In March, MAF stepped in again to help, transporting three more gazelles in a 35-minute plane ride. Those animals have also been added to the breeding program, which conservationists hope will produce 20 to 30 fawns per year, increasing the total population to about 150.

MAF was formed by World War II veterans who wanted to put their flying skills to good use in peacetime. Most of their work involves supporting evangelists, church planters, and Bible translators in remote places that would otherwise be inaccessible.

But they’ve always helped other people too—whether that’s sick locals who need to fly to an urban hospital or conservationists in need of supplies.

Watkin recalled a time back in the 1990s when he was working on a conservation project in Garamba National Park, in northeast Democratic Republic of Congo, when the country was still known as Zaire. The MAF pilots flew in with regular supplies of fresh food and mail. They provided “a lifeline” to him and his colleagues in the park.

“MAF as an organization has been extraordinarily useful for conservation projects throughout the world,” he said. “It’s always a joy to have them in camp, to be able to share our stories with new people and collaborate.”

MAF has helped conservationists more recently by conducting aerial surveys of endangered animals. In November, the Christian pilots helped conduct a survey of the wildlife in Ouadi Rimé-Ouadi Achim Game Reserve. In addition to dama gazelles, they counted more than 200 scimitar-horned oryx, a species that died out in the wild 30 years ago but has been reintroduced in the reserve.

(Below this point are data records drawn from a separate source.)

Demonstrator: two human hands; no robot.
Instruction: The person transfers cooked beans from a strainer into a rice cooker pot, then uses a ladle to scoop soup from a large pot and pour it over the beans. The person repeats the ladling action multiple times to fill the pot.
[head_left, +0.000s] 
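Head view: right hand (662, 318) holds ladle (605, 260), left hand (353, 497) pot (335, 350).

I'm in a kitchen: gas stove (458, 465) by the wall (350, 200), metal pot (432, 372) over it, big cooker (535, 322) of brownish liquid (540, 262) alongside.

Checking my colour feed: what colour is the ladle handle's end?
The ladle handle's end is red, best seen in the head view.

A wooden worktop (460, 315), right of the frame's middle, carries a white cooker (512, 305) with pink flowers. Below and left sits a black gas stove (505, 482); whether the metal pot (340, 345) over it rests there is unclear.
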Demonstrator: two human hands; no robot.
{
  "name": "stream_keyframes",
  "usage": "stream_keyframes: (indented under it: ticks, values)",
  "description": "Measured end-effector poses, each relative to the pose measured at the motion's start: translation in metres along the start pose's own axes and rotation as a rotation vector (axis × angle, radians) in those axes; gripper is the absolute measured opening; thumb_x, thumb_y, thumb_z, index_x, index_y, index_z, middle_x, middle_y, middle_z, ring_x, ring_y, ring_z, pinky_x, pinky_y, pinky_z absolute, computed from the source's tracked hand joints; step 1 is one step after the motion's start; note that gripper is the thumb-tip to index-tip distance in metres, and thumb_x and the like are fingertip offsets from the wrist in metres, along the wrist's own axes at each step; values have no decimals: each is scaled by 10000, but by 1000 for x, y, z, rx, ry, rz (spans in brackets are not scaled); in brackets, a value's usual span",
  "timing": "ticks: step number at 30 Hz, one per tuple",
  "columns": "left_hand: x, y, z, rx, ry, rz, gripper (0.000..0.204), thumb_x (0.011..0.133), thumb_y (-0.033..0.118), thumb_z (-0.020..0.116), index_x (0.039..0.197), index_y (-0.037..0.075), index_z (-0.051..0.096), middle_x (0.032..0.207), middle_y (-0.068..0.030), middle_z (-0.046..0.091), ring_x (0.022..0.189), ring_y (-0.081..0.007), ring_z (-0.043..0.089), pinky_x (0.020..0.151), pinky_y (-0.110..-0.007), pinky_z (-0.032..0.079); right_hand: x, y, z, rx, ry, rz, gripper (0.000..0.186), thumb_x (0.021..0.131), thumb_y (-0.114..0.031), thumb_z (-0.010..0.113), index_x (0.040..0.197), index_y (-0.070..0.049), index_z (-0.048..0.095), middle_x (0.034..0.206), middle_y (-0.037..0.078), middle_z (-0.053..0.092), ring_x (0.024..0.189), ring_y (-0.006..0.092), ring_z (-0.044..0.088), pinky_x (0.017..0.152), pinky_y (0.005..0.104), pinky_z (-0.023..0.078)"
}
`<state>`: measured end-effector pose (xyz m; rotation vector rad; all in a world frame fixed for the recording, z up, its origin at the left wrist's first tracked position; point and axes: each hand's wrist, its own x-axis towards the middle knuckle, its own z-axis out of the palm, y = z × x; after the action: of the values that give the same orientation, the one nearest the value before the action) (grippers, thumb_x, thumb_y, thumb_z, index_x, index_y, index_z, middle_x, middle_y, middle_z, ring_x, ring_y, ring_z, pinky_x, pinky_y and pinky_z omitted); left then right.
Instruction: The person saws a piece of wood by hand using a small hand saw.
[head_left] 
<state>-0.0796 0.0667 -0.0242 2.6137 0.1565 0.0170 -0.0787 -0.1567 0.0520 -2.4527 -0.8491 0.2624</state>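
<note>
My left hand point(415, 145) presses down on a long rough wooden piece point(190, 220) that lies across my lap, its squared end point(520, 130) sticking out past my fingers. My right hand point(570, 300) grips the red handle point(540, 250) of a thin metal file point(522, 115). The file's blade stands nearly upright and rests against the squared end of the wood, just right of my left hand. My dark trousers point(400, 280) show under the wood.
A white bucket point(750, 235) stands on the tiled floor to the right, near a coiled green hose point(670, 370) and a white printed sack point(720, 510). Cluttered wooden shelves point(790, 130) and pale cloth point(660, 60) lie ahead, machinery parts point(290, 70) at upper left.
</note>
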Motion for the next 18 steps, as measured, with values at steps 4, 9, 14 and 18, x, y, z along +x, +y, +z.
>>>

MAF has also helped with aerial surveys in Zakouma National Park, in the wetter, more forested south of the country, where conservationists protect the elephants that were nearly exterminated by ivory poachers in the early 2000s.

MAF International’s chief executive, Dave Fyock, said wise stewardship of God’s resources has been a value since the beginning of the organization. But the shape of that calling has changed over the years.

“Exactly how one goes about best living out that responsibility is one of regular debate and discussion,” Fyock told CT.

He says MAF pilots draw on God’s command in Genesis to care for creation and see it as one of the five marks of mission, alongside proclamation, teaching, compassion, and justice.

“Working with others to care for endangered animals demonstrates an understanding of who God is and what he has commanded us to do,” he said. “It allows us to celebrate when we help conservationists do something we believe was given to mankind to do.”

It also explains why one of the few endangered dama gazelles in Chad is named Becki.